[Start of section]

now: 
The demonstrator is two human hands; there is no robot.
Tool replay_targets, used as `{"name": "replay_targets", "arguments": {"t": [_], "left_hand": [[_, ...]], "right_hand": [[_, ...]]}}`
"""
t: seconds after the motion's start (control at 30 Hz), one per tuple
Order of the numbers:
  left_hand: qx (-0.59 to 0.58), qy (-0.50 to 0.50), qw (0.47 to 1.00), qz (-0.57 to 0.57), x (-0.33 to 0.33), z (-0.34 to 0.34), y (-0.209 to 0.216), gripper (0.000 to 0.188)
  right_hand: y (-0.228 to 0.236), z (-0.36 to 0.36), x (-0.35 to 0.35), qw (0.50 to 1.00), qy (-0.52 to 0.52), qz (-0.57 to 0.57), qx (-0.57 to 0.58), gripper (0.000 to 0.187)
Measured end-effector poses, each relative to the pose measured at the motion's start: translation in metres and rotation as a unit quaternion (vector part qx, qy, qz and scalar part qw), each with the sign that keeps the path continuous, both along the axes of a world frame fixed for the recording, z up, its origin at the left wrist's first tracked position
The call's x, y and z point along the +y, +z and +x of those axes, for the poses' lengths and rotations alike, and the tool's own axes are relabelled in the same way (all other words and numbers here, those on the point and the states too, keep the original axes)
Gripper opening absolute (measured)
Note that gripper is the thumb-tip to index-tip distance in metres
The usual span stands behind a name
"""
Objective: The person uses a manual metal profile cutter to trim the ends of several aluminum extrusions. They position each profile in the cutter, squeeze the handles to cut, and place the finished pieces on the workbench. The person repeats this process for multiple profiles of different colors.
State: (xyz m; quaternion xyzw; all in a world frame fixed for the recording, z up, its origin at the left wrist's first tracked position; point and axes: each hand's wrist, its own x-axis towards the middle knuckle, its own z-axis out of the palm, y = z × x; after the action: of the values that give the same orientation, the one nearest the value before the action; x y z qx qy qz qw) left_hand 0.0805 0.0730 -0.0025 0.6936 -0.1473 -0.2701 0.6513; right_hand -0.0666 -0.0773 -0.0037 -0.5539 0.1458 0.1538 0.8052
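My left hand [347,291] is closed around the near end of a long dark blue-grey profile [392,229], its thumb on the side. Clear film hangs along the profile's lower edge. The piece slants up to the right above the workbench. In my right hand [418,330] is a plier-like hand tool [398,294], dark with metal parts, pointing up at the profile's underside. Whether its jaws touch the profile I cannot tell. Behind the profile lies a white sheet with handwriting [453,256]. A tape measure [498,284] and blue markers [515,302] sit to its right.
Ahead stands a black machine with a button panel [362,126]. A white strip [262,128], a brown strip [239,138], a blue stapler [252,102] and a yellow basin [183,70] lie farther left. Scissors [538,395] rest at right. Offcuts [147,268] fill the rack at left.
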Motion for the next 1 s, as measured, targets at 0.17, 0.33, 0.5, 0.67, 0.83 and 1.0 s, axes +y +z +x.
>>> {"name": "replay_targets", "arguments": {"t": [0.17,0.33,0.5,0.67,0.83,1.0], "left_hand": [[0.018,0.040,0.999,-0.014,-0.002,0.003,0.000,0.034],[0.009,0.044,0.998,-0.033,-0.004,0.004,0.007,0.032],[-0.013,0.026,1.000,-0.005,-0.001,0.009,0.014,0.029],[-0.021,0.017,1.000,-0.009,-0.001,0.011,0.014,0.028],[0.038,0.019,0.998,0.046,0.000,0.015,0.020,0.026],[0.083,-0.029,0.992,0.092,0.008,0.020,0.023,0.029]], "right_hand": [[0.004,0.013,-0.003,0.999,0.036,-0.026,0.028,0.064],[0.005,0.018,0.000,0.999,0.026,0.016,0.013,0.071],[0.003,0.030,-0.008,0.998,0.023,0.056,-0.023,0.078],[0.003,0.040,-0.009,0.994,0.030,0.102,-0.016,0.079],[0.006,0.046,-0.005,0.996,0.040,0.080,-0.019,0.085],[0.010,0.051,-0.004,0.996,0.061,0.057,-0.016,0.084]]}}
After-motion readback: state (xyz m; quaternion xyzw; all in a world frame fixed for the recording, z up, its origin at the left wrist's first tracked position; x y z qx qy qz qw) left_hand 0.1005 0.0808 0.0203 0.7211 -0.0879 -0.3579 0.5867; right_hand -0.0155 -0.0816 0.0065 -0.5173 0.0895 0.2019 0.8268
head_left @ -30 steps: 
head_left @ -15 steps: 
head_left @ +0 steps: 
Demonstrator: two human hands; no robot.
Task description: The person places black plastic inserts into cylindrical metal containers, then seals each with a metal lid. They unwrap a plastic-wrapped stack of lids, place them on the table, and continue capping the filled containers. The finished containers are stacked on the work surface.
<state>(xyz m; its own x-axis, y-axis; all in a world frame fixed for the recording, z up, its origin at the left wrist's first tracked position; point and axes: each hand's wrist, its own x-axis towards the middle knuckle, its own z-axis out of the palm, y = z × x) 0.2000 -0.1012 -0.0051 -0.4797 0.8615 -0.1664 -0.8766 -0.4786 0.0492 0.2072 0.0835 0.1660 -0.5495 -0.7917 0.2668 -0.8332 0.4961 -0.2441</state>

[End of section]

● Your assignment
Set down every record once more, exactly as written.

● Written answer
now: 
The demonstrator is two human hands; there is no robot.
Tool replay_targets, used as `{"name": "replay_targets", "arguments": {"t": [_], "left_hand": [[_, ...]], "right_hand": [[_, ...]]}}`
"""
t: seconds after the motion's start (control at 30 Hz), one per tuple
Order of the numbers:
  left_hand: qx (-0.59 to 0.58), qy (-0.50 to 0.50), qw (0.47 to 1.00), qz (-0.57 to 0.57), x (-0.33 to 0.33), z (-0.34 to 0.34), y (-0.209 to 0.216), gripper (0.000 to 0.188)
  right_hand: y (-0.228 to 0.236), z (-0.36 to 0.36), x (-0.35 to 0.35), qw (0.50 to 1.00), qy (-0.52 to 0.52), qz (-0.57 to 0.57), qx (-0.57 to 0.58), gripper (0.000 to 0.187)
Measured end-effector poses, each relative to the pose measured at the motion's start: translation in metres and rotation as a unit quaternion (vector part qx, qy, qz and scalar part qw), each with the sign that keeps the path continuous, both along the axes of a world frame fixed for the recording, z up, its origin at the left wrist's first tracked position
The call's x, y and z point along the +y, +z and +x of those axes, for the poses' lengths and rotations alike, and the tool's own axes are relabelled in the same way (all other words and numbers here, those on the point and the states too, keep the original axes)
Gripper opening absolute (measured)
Note that gripper is the thumb-tip to index-tip distance in metres
The usual span stands behind a name
"""
Objective: The person uses a manual metal profile cutter to trim the ends of several aluminum extrusions. They position each profile in the cutter, squeeze the handles to cut, and place the finished pieces on the workbench. The person repeats this process for multiple profiles of different colors.
State: (xyz m; quaternion xyzw; all in a world frame fixed for the recording, z up, its origin at the left wrist's first tracked position; point and axes: each hand's wrist, its own x-axis towards the middle knuckle, its own z-axis out of the palm, y = z × x; after the action: of the values that give the same orientation, the one nearest the value before the action; x y z qx qy qz qw) left_hand 0.0805 0.0730 -0.0025 0.6936 -0.1473 -0.2701 0.6513; right_hand -0.0666 -0.0773 -0.0037 -0.5539 0.1458 0.1538 0.8052
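My left hand [347,291] is closed around the near end of a long dark blue-grey profile [392,229], its thumb on the side. Clear film hangs along the profile's lower edge. The piece slants up to the right above the workbench. In my right hand [418,330] is a plier-like hand tool [398,294], dark with metal parts, pointing up at the profile's underside. Whether its jaws touch the profile I cannot tell. Behind the profile lies a white sheet with handwriting [453,256]. A tape measure [498,284] and blue markers [515,302] sit to its right.
Ahead stands a black machine with a button panel [362,126]. A white strip [262,128], a brown strip [239,138], a blue stapler [252,102] and a yellow basin [183,70] lie farther left. Scissors [538,395] rest at right. Offcuts [147,268] fill the rack at left.
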Motion for the next 1 s, as measured, targets at 0.17, 0.33, 0.5, 0.67, 0.83 and 1.0 s, axes +y +z +x.
>>> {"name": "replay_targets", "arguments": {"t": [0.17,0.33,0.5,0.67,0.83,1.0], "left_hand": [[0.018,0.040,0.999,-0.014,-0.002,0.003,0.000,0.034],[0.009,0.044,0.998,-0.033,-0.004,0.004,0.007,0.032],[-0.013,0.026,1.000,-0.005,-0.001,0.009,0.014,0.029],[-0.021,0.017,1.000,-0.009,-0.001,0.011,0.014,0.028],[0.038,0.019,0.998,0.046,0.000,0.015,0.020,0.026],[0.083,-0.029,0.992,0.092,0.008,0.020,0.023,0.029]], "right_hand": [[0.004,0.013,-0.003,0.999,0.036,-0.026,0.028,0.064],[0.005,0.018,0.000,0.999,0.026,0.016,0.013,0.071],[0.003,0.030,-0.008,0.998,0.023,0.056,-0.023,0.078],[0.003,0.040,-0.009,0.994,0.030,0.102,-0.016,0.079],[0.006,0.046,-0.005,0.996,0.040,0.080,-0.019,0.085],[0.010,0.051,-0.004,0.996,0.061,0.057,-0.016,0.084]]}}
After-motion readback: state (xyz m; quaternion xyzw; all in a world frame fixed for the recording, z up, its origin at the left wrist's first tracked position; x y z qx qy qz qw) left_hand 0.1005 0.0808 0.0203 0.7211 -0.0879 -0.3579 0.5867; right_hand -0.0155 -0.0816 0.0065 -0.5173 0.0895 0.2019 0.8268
head_left @ -30 steps: 
head_left @ -15 steps: 
head_left @ +0 steps: 
Demonstrator: two human hands; no robot.
Task description: The person places black plastic inserts into cylindrical metal containers, then seals each with a metal lid. They unwrap a plastic-wrapped stack of lids, place them on the table, and continue capping the filled containers. The finished containers are stacked on the work surface.
<state>(xyz m; its own x-axis, y-axis; all in a world frame fixed for the recording, z up, its origin at the left wrist's first tracked position; point and axes: each hand's wrist, its own x-axis towards the middle knuckle, its own z-axis out of the palm, y = z × x) 0.2000 -0.1012 -0.0051 -0.4797 0.8615 -0.1664 -0.8766 -0.4786 0.0492 0.2072 0.0835 0.1660 -0.5495 -0.7917 0.2668 -0.8332 0.4961 -0.2441</state>

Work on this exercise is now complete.